For our tutorial, we will use the starwars data set from the dplyr pacakge.

library(tidyverse)
data(starwars, package = 'dplyr')

glimpse(starwars)
## Rows: 87
## Columns: 14
## $ name       <chr> "Luke Skywalker", "C-3PO", "R2-D2", "Darth Vader", "Leia Or~
## $ height     <int> 172, 167, 96, 202, 150, 178, 165, 97, 183, 182, 188, 180, 2~
## $ mass       <dbl> 77.0, 75.0, 32.0, 136.0, 49.0, 120.0, 75.0, 32.0, 84.0, 77.~
## $ hair_color <chr> "blond", NA, NA, "none", "brown", "brown, grey", "brown", N~
## $ skin_color <chr> "fair", "gold", "white, blue", "white", "light", "light", "~
## $ eye_color  <chr> "blue", "yellow", "red", "yellow", "brown", "blue", "blue",~
## $ birth_year <dbl> 19.0, 112.0, 33.0, 41.9, 19.0, 52.0, 47.0, NA, 24.0, 57.0, ~
## $ sex        <chr> "male", "none", "none", "male", "female", "male", "female",~
## $ gender     <chr> "masculine", "masculine", "masculine", "masculine", "femini~
## $ homeworld  <chr> "Tatooine", "Tatooine", "Naboo", "Tatooine", "Alderaan", "T~
## $ species    <chr> "Human", "Droid", "Droid", "Human", "Human", "Human", "Huma~
## $ films      <list> <"The Empire Strikes Back", "Revenge of the Sith", "Return~
## $ vehicles   <list> <"Snowspeeder", "Imperial Speeder Bike">, <>, <>, <>, "Imp~
## $ starships  <list> <"X-wing", "Imperial shuttle">, <>, <>, "TIE Advanced x1",~

The Basic ggplot Density Plot

To create a box plot in ggplot2, we can use the geom_density method after supplying a continuous variable to the y of our aes, aesthetic. In this example, we will use height from the starwars data set above.

library(ggplot2)


ggplot(starwars, aes(x = height)) +
  geom_density()
## Warning: Removed 6 rows containing non-finite values (stat_density).

unnamed chunk 3 1

Customizing the ggplot Density Plot

We can customize our density plots using some parameters on the geom_boxplot method. For example, we can change the color using the color named parameter. Here is an example.

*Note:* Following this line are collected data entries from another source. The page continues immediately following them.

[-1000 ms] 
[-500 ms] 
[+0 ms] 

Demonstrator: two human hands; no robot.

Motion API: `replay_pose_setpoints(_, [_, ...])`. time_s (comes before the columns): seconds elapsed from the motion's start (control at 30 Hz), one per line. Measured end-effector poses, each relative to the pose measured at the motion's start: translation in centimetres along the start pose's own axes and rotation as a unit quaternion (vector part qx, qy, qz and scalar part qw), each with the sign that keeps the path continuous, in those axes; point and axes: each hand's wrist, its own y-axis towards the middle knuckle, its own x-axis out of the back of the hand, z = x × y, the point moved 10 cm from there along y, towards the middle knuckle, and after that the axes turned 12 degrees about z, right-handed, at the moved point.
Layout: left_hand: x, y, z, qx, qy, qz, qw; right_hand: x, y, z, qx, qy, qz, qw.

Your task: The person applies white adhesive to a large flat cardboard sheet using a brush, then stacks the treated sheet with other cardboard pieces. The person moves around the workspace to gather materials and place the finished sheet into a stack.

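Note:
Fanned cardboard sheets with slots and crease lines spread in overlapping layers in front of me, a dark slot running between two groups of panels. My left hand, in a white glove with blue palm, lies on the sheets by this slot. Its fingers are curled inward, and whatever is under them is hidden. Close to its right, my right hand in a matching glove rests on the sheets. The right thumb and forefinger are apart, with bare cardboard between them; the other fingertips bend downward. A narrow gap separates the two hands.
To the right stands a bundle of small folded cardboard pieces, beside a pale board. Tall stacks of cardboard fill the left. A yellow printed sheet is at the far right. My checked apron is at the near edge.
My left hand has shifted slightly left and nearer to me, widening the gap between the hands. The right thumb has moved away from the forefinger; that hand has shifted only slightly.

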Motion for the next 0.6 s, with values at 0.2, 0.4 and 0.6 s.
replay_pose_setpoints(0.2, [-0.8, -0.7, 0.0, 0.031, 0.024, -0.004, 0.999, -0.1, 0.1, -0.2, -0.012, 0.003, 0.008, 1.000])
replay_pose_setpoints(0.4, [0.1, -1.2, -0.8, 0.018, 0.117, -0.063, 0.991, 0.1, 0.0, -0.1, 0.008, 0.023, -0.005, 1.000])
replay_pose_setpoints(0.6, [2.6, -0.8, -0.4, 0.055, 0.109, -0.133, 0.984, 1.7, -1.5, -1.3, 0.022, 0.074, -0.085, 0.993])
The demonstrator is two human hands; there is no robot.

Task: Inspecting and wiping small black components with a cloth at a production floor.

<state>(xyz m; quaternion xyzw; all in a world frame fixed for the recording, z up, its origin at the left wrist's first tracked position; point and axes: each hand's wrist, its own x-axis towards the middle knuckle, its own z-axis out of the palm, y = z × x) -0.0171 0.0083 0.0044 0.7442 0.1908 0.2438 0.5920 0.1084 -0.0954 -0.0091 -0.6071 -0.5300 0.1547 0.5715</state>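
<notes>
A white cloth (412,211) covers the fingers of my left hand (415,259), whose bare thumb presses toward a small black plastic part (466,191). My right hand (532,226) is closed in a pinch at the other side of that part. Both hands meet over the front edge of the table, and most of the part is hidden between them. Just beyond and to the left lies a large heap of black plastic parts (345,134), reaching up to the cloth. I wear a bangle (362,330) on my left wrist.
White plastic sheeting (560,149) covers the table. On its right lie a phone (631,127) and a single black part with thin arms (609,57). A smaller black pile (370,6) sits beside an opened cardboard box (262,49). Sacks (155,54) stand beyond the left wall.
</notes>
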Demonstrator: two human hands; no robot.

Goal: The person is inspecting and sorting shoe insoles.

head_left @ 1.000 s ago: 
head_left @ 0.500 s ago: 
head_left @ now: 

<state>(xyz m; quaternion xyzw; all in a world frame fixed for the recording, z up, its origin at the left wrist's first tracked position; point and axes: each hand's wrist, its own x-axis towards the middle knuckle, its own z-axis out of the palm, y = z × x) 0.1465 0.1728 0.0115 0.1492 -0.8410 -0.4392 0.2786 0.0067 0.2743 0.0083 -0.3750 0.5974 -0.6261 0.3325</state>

ggplot(starwars, aes(x = height)) +
  geom_density(color = 4,
               lwd = 1,
               linetype = 1)
## Warning: Removed 6 rows containing non-finite values (stat_density).

unnamed chunk 4 1

ggplot(starwars, aes(x = height)) +
  geom_density(color = 4,
               fill = 4,
               alpha = 0.25)
## Warning: Removed 6 rows containing non-finite values (stat_density).

unnamed chunk 5 1

Chaning the Kernal

Density plots allow you to customize the kernal. We can do this using the kernal parameter in the geom_density method.

ggplot(starwars, aes(x = height)) +
  geom_density(kernel = "rectangular")
## Warning: Removed 6 rows containing non-finite values (stat_density).

unnamed chunk 6 1

Adjusting the ggplot Box Plot Labels

We can adjust the title, x-label, and y-label of our box plot using the labs method. We then pass the title, x and y parameters.

ggplot(starwars, aes(x = height)) +
  geom_density() +
  labs(
    title = "Height of Star Wars Characters",
    x = "X",
    y = "Height"
  )
## Warning: Removed 6 rows containing non-finite values (stat_density).

unnamed chunk 7 1

Group by Color

We can color the separate groups of our density plots by using the fill or colour aesthetic properties. Here is an example of using the fill to assign colors to each factor.

library(ggplot2)


ggplot(starwars, aes(x = height, colour = sex, fill = sex)) +
  geom_density()
## Warning: Removed 6 rows containing non-finite values (stat_density).

## Warning: Groups with fewer than two data points have been dropped.

## Warning in max(ids, na.rm = TRUE): no non-missing arguments to max; returning -
## Inf

unnamed chunk 8 1

Facets Groups on a ggplot Density Plot

If we prefer to have separate plots, we can use the facet_ methods in ggplot. For example, here are plots separated by each cut.

library(ggplot2)


ggplot(starwars, aes(x = height, colour = sex, fill = sex)) +
  geom_density() +
  facet_grid(~sex)
## Warning: Removed 6 rows containing non-finite values (stat_density).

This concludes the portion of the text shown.